**Exercise objective:** Pull out each line of the records holding the string "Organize".

**Records for this task:**
________
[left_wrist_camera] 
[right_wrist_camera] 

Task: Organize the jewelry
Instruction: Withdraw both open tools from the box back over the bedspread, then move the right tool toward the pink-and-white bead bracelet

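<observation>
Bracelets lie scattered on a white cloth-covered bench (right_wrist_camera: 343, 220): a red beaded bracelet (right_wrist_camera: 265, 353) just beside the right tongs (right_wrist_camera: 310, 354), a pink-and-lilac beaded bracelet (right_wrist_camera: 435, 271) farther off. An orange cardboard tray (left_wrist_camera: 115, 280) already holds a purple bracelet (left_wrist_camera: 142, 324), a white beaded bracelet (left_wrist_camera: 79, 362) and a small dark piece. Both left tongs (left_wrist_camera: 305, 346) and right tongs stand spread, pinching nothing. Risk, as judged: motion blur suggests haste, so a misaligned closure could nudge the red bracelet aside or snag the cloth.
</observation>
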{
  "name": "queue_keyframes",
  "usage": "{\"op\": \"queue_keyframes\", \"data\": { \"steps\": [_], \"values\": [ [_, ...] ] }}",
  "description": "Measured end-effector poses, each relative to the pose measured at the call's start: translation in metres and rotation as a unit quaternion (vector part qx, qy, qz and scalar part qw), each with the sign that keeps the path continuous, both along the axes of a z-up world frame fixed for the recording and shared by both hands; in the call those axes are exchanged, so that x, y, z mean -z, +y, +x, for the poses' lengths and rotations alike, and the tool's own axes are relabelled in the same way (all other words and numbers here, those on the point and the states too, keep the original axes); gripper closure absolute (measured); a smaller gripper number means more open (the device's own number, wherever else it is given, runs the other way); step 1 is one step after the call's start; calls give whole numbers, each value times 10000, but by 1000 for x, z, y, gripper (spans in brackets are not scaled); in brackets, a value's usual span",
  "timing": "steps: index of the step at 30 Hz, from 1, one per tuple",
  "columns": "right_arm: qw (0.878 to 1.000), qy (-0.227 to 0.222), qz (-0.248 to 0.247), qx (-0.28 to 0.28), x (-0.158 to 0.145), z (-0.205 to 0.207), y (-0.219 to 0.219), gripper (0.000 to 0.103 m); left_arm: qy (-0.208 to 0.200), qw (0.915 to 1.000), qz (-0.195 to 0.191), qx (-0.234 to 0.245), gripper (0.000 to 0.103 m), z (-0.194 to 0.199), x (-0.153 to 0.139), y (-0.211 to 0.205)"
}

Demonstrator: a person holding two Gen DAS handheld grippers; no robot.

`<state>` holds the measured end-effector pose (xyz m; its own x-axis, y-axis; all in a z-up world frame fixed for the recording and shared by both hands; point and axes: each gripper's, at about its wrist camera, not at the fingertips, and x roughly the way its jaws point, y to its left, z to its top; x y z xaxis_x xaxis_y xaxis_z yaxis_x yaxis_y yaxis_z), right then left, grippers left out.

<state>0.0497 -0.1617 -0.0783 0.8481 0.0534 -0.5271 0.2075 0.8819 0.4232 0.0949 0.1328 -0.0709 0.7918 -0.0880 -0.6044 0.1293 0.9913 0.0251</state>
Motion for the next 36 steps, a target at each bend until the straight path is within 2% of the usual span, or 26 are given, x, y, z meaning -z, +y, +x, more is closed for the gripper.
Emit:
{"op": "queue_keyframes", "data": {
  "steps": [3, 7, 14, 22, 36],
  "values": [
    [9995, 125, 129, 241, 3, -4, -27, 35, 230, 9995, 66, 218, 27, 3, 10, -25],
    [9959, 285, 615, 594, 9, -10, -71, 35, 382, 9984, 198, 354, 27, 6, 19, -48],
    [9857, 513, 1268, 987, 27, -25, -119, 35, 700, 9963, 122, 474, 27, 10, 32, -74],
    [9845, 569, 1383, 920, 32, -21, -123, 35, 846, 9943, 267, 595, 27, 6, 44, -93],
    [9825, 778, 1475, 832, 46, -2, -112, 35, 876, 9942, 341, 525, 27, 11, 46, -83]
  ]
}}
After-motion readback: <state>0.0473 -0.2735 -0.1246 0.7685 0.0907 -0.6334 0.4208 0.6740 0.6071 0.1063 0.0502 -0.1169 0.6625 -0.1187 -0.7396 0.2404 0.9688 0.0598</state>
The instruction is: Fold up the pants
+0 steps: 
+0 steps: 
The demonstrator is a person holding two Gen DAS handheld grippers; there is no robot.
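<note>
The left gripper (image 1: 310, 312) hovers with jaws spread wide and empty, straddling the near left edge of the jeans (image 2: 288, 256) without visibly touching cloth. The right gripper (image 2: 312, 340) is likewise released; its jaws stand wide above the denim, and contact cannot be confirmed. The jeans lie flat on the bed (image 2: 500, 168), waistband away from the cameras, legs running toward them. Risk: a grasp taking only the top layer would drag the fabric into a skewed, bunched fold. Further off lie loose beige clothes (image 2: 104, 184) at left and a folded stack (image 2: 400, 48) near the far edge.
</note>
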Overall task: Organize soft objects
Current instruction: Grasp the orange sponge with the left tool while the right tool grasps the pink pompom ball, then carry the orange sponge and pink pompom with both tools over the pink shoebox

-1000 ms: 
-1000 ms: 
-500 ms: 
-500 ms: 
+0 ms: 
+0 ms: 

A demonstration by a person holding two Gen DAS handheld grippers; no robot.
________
**Solution to this task:**
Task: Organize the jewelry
Overall task: Organize soft objects

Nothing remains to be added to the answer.